- AIM OF THE TASK: Scan the data below and give the number of lines that include the word "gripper", with no other words.

*-*-*

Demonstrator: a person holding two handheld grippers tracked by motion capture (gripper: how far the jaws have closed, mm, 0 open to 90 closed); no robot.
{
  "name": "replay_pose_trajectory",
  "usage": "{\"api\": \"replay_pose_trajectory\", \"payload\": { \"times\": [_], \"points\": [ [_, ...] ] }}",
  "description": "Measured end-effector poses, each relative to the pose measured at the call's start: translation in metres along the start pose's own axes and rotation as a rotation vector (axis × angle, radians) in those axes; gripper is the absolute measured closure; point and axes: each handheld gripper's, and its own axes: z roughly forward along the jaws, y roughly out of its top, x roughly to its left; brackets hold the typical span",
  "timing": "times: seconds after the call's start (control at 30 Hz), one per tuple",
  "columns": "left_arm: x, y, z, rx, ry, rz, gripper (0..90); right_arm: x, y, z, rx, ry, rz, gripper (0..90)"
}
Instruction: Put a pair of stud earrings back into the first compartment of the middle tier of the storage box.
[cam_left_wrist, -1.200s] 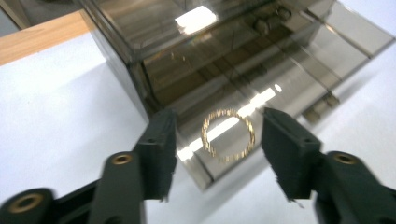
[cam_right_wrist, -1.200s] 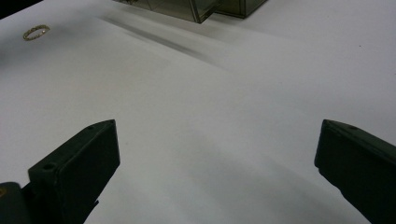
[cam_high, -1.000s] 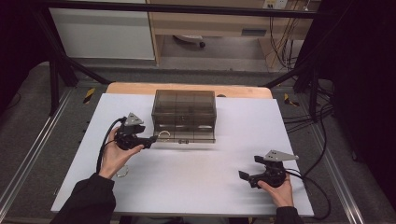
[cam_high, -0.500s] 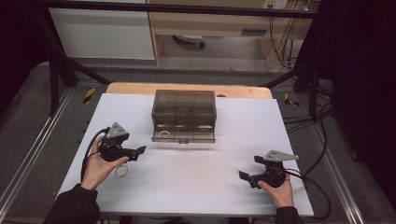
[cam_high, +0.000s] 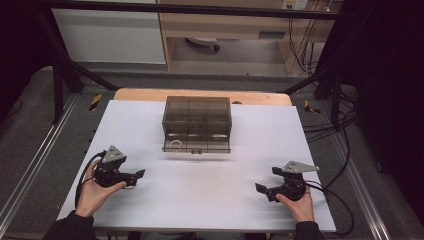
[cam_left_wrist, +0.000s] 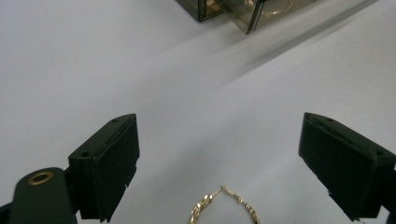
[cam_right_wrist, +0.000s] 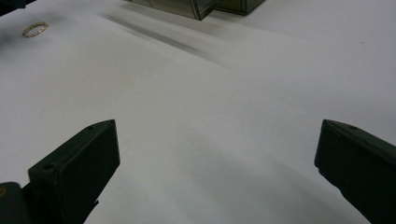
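The left claw has just been opening; its flat black jaws stand wide, gripping nothing. A thin, twisted gold hoop lies between them on the smooth white bench. The right claw gapes empty. A smoky translucent drawer box sits behind.

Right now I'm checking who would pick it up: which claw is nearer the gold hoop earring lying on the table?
Left. The gold hoop earring lies on the white sheet between the open left claw, untouched. The right claw sits far across the table, also open.
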Motion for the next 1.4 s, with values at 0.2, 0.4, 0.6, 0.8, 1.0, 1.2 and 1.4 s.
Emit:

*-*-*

- ANSWER SECTION: 3